The vote June 1 was 148 yeas to 236 nays.

Rep. Brian Higgins, D-Buffalo, Y; Rep. Kathleen C. Hochul, D-Amherst, Y; Rep. Tom Reed, R-Corning, N; Rep. Louise M. Slaughter, D-Fairport, A.

* Payment for Responding to Surveys: The House approved an amendment, sponsored by Rep. Scott R. Tipton, R-Colo., to the Energy and Water Development and Related Agencies Appropriations. The amendment would bar funding for surveys that provide monetary compensation for survey respondents. It arose from a Bureau of Reclamation survey that was sent to households nationwide offering payment in return for providing input on whether to remove four privately owned dams on the Klamath River in Oregon and California. Tipton said "sending out American taxpayer dollars to encourage public participation, or worse, to buy public support where it might otherwise be lacking, is a symbol of the lack of accountability and how out of touch our Federal Government has become."

The vote Wednesday was 355 yeas to 51 nays.

Higgins, Y; Hochul, Y; Reed, Y; Slaughter, A.

* Missouri River Projects: The House approved an amendment, sponsored by Rep. Blaine Luetkemeyer, R-Mo., to the Energy and Water Development and Related Agencies Appropriations Act. The amendment would bar funding to study Missouri River environmental restoration projects authorized by a 2007 law.
Luetkemeyer said it would prevent a study that aimed to promote the Missouri River's return "to its most natural state with little regard for flood control, navigation, trade, power generation, or the people who depend on the Missouri River for their livelihoods." An opponent, Rep. Peter J. Visclosky, D-Ind., said the amendment would endanger a collaboration between governments and stakeholder groups "to develop a shared vision and comprehensive plan for the restoration of the Missouri River ecosystem."

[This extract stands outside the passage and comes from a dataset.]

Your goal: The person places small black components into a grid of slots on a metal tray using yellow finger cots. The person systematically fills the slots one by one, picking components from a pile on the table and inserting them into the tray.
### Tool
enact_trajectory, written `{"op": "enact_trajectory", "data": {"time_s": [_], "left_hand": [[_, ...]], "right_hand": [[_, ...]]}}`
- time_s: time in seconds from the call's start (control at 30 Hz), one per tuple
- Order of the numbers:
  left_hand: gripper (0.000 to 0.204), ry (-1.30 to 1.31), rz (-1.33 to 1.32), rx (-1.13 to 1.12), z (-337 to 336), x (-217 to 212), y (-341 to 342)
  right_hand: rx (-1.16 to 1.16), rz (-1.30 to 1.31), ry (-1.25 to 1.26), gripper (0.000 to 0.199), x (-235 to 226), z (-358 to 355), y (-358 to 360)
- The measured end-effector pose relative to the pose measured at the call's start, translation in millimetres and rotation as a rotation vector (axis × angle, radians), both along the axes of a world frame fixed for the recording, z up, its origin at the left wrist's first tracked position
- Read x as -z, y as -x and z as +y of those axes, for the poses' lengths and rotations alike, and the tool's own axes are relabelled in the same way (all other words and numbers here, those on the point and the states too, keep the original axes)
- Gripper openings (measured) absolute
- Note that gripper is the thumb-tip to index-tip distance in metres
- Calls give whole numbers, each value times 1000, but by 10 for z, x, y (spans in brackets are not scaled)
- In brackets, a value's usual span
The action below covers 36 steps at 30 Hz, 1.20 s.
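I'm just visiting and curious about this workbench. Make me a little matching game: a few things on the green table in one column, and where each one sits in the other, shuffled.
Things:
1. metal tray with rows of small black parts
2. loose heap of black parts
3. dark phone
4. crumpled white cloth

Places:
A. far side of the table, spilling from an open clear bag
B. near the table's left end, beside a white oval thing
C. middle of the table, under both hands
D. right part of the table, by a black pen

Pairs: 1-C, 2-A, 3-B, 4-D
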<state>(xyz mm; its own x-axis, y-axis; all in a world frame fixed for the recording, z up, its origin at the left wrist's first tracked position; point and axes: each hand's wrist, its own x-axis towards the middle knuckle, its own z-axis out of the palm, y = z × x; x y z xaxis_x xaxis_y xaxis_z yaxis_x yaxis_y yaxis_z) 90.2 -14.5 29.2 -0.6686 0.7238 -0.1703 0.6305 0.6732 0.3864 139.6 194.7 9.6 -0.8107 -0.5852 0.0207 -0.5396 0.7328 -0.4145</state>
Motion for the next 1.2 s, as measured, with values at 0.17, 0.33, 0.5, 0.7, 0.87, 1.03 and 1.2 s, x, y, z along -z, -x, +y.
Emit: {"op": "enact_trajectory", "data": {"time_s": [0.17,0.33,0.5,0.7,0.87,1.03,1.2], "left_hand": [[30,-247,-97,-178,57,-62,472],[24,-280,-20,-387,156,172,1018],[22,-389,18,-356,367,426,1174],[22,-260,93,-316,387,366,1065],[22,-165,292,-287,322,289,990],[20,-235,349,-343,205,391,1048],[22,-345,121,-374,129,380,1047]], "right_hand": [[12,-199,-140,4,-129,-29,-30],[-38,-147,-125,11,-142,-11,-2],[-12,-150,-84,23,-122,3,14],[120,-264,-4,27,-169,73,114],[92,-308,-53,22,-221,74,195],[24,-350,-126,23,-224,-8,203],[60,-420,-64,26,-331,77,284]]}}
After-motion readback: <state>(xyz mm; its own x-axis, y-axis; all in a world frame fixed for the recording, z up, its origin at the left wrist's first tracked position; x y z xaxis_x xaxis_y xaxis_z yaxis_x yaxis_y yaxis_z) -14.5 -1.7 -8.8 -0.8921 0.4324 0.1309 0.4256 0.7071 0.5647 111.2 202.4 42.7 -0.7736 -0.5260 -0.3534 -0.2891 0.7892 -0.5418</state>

The vote Wednesday was 242 yeas to 168 nays.

Higgins, N; Hochul, Y; Reed, Y; Slaughter, A.

* Nuclear Weapons: The House rejected an amendment, sponsored by Rep. Jared Polis, D-Colo., to the Energy and Water Development and Related Agencies Appropriations Act. The amendment would have cut funding for the National Nuclear Security Administration by $298 million and applied the savings to deficit reduction. Polis said the amendment would save the expense of "spending hundreds of millions of additional dollars on redundant and unneeded nuclear weapons technology on top of the $7 billion base included in this bill." An opponent, Rep. Rodney Frelinghuysen, R-N.J., said the "additional funding was essential to ensure that our infrastructure is adequately maintained and that our warheads receive the refurbishments they need to remain reliable and effective."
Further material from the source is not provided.